Dès lors, il y a souvent un fossé irréductible entre ce que l’homme aime et ce qui est vrai, et ce fossé, s’il peut décevoir les attentes de celui qui connaît, entraîne la dévalorisation de ce qu’il aime au profit de ce qu’il sait.

Partie 2

a

Toutefois, l’amour de la vérité peut se transformer en passion néfaste puisque l’homme est par nature un être fini qui ne trouve pas toujours la vérité.
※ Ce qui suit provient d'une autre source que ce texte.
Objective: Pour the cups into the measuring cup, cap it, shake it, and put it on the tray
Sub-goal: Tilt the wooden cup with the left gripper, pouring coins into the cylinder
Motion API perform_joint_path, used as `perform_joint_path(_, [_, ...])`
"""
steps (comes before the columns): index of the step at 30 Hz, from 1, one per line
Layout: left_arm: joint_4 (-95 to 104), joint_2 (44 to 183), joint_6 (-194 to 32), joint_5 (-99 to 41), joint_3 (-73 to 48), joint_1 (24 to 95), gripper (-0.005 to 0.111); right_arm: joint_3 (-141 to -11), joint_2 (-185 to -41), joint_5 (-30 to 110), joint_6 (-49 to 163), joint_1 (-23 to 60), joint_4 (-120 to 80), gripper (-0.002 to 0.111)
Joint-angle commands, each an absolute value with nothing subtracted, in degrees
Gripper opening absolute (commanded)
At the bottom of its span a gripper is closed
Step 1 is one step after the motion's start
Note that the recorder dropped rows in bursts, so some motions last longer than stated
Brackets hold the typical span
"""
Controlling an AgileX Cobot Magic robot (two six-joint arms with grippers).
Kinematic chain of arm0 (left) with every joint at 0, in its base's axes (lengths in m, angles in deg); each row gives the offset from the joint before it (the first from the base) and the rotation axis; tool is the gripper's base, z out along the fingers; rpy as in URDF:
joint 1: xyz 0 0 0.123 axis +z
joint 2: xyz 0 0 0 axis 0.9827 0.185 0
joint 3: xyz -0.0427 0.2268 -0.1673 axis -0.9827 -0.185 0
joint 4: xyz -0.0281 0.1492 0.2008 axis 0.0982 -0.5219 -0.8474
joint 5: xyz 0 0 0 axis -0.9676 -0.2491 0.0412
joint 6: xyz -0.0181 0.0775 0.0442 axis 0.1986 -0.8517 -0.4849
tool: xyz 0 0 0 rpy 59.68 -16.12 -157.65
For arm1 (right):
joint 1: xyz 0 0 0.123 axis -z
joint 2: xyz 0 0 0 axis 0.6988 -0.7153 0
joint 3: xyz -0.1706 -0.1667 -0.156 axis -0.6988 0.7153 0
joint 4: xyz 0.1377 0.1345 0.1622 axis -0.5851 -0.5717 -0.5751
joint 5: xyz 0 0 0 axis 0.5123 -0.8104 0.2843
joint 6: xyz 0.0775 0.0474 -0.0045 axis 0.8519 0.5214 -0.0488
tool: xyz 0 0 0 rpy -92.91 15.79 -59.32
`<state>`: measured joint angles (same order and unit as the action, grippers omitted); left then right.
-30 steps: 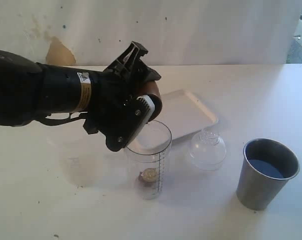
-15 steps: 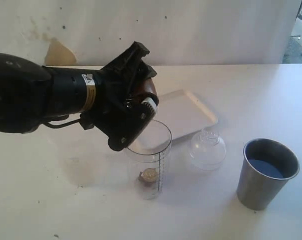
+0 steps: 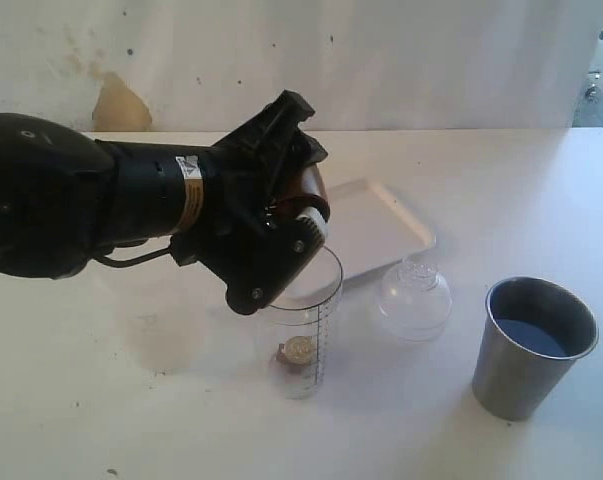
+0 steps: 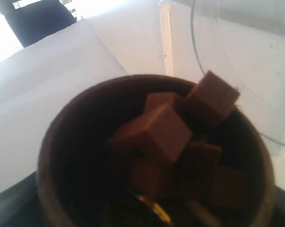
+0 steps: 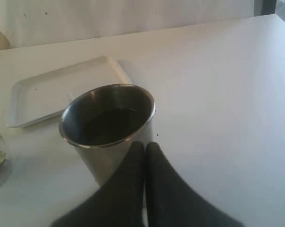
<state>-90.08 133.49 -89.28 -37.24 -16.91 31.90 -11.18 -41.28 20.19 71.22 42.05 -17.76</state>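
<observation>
My left gripper (image 3: 293, 212) is shut on the small brown wooden cup (image 3: 309, 186) and holds it tilted over the rim of the clear measuring cup (image 3: 308, 325). In the left wrist view the wooden cup (image 4: 52, 156) holds several brown cubes (image 4: 166, 132), one at its lip beside the measuring cup's rim (image 4: 227, 71). A pale piece (image 3: 299, 350) lies at the measuring cup's bottom. The steel tumbler (image 3: 531, 345) stands upright at the right with dark contents. My right gripper (image 5: 145, 147) is shut and empty, just beside the tumbler (image 5: 109, 118). The white tray (image 3: 381, 225) lies behind the measuring cup.
A clear domed lid (image 3: 414, 300) rests on the table between the measuring cup and the tumbler. The tray (image 5: 62, 90) shows beyond the tumbler in the right wrist view. My left arm's dark body (image 3: 71, 205) spans the left half of the table.
My left gripper has shifted a little to the right and up with the wooden cup, tipping it further over the measuring cup. The right gripper and the tumbler have not moved.
</observation>
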Motion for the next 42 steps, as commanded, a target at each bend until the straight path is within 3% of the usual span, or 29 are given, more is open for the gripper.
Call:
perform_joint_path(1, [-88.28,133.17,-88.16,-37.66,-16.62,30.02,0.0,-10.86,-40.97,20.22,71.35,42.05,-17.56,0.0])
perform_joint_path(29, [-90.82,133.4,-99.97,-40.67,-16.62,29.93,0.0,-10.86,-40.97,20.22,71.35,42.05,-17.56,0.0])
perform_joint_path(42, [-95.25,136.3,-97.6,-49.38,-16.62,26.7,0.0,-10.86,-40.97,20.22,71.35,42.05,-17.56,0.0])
En effet, si l’homme prend conscience de la valeur du vrai, il peut vouloir le découvrir à tout prix pour fonder son action.

b

Dès lors, il se trouve dans une situation où la tentation d’atteindre le vrai est plus forte que la capacité à l’obtenir. Il peut alors être conduit à falsifier ses résultats et à sur-interpréter ce qu’il voit.

c

En ce sens, comme l’homme n’a pas toujours les capacité de connaître le vrai, il peut être tenté de faire en sorte que ce qu’il aime devienne vrai, à défut de pouvoir aimer ce qui est vrai.

Partie 3

a

Ce constat conduit alors à penser que la conscience du vrai doit, dans l’action, être limitée par la mesure et l’esprit de justice. En d’autres termes, l’homme doit apprendre à se contenter du probable, à défaut du vrai.

b

En ce sens, l’homme doit trouver la juste mesure entre sa passion de la vérité et son honnêteté intellectuelle, de façon à ce que sa volonté de vérité prime toute autre passion, sans pour autant mettre en péril le vrai.

c

Ce constat engage alors à prendre conscience de la séparation nécessaire entre objets d’amour et objets de connaissance. Si l’homme doit apprendre à aimer le vrai, il doit également apprendre à ne pas aimer que le vrai, et à définir ainsi ses goûts et ses priorités indépendamment de la recherche du vrai.